◆ **Directions**: Your output should be the lines from the start of the data through the line containing "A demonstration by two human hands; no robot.", exactly and nothing more.

---

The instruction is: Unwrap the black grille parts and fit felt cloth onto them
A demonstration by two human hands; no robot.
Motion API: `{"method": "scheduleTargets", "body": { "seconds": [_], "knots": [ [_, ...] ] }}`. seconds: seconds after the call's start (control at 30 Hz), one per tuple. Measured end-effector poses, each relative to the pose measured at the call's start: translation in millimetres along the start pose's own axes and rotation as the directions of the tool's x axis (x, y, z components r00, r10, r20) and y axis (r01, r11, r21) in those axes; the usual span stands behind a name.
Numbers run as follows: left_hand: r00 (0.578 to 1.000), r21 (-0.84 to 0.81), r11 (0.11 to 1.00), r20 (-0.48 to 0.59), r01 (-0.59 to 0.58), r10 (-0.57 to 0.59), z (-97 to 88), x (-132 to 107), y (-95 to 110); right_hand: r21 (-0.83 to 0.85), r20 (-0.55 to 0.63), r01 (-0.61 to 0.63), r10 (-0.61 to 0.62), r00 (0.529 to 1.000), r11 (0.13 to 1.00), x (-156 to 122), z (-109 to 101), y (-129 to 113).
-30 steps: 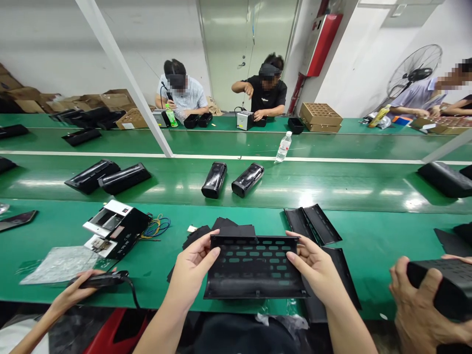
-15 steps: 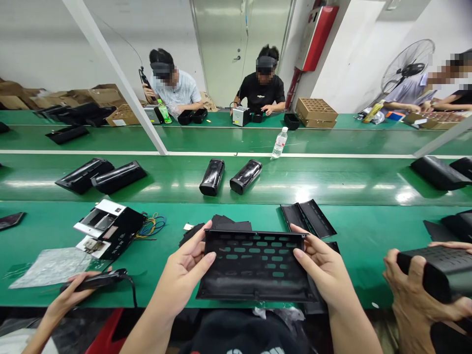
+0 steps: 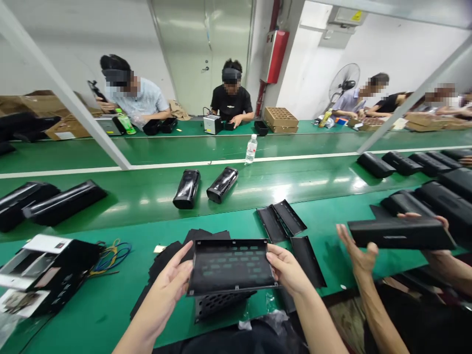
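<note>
Between my hands is a black plastic panel (image 3: 232, 270) with rows of oblong slots, its hollow inner side facing me. My left hand (image 3: 177, 273) pinches its left end, thumb toward me. At the right end, my right hand (image 3: 285, 268) grips the edge the same way. Below the panel, another perforated black part (image 3: 221, 302) shows partly; most of it is hidden. Behind my left hand lies a pile of thin black sheets (image 3: 162, 263). Several similar black panels (image 3: 308, 260) rest on the green table beyond my right hand.
A white and black machine (image 3: 47, 275) with coloured wires stands at left. Glossy black housings (image 3: 187, 188) lie on the green conveyor (image 3: 155, 191), near a water bottle (image 3: 251, 149). At right, a co-worker's hands hold a long black housing (image 3: 401, 233). People sit opposite.
My view has swung to the right. The panel has tilted in my hands, and a perforated part now shows beneath it. The co-worker at right has turned and moved the housing farther from me.
</note>
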State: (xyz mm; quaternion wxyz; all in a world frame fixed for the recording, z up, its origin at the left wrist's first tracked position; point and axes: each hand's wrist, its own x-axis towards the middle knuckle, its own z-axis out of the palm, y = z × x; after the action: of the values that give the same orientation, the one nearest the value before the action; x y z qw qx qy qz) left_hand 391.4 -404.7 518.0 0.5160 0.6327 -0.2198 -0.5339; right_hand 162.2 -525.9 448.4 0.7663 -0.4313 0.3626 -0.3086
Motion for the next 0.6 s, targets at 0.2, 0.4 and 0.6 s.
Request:
{"method": "scheduleTargets", "body": {
  "seconds": [0.2,0.4,0.6],
  "knots": [
    [0.996,0.243,0.969,-0.085,0.041,-0.02,-13.8,32,-16,0.211,-0.551,0.134,0.005,0.834,0.968,26,-54,45],
    [0.962,0.721,0.679,-0.259,0.135,0.083,-54.6,82,-73,0.076,-0.84,0.197,-0.044,0.541,0.978,57,-149,41],
    [0.947,0.874,0.434,-0.298,0.22,0.119,-67.5,101,-116,-0.177,-0.824,0.084,-0.194,0.532,0.981,74,-215,25]
  ]
}}
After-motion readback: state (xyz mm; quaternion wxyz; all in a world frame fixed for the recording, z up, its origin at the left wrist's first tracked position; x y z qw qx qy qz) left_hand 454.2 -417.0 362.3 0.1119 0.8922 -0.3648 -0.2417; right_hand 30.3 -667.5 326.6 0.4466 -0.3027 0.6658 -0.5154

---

◆ **Exercise result**:
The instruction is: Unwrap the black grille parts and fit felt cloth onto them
A demonstration by two human hands; no robot.

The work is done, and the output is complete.